Here's a way to automate the discovery of IDOR vulnerabilities, that is to use Autozie and Autorepeater plug-ins in BurpSuite to detect and identify IDOR vulnerabilities without having to manually change parameters or requests for each request.

IDOR (ultra vires) vulnerability: also known as "unsafe direct object reference". The scenario occurs when a user requests access to internal resources or accesses based on an input object provided by the user, and the server does not perform reasonable permission verification. As a result, current users can access resources or data that do not belong to their account permissions without authorization.

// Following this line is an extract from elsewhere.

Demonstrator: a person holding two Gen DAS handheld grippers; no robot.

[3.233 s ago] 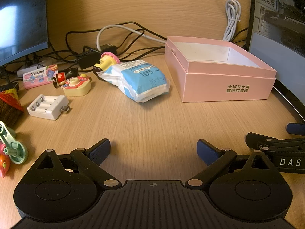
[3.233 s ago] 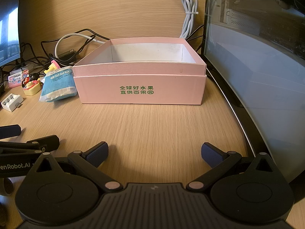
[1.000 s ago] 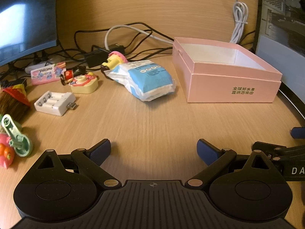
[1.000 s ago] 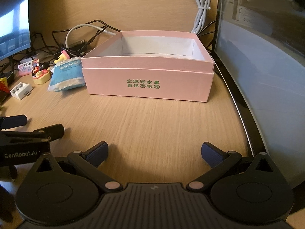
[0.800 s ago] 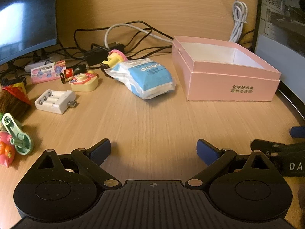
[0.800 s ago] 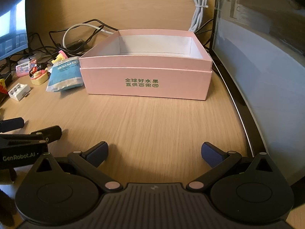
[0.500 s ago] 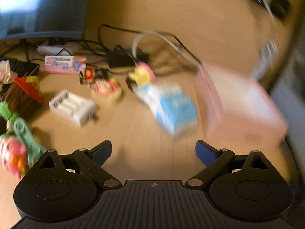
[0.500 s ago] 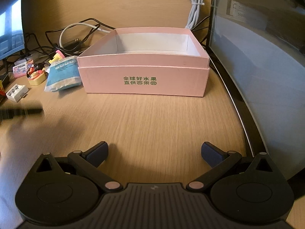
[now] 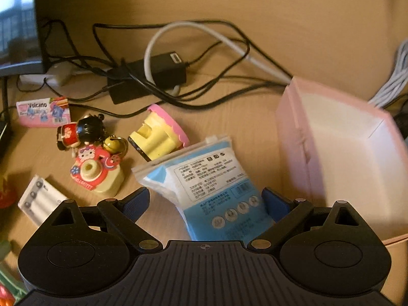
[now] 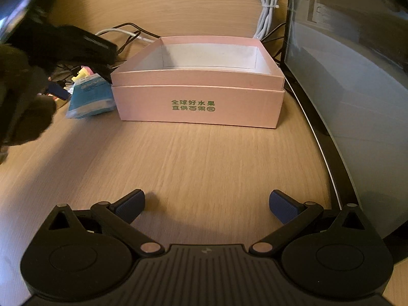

We can install Autorize and Autorepeater in BurpSuite's plug-in library Bapp:

Discovering IDOR vulnerabilities with Autorize

Let's take a look at Autorize first. For any request sent by the client, it executes an equivalent request, except that the Cookies needs to be the session Cookie of another user or add other authorization verification headers. Let's assume two users as follows:

User A-Administrator

User B-ordinary user

Now, we use the administrator (user A) account to access the Web application, and then we add user B's session Cookie to the request configuration of Autorize, after which the request will start as user B. The configuration is as follows:

We make some settings in the scope filter so that we can visually display the response message and avoid receiving a large number of useless results. Next, open Autorize. For Web applications, the ostensible access client is user A, but in fact, user B's session Cookie is used:

As you can see, in this case, there is no difference between the original length (Original length) and the correction length (Modified length), and the status code returned is 200. therefore, from this point of view, there may be an IDOR vulnerability on the Web server. Of course, if the status code received is 403 Forbidden, then there is no IDOR vulnerability, which is not possible.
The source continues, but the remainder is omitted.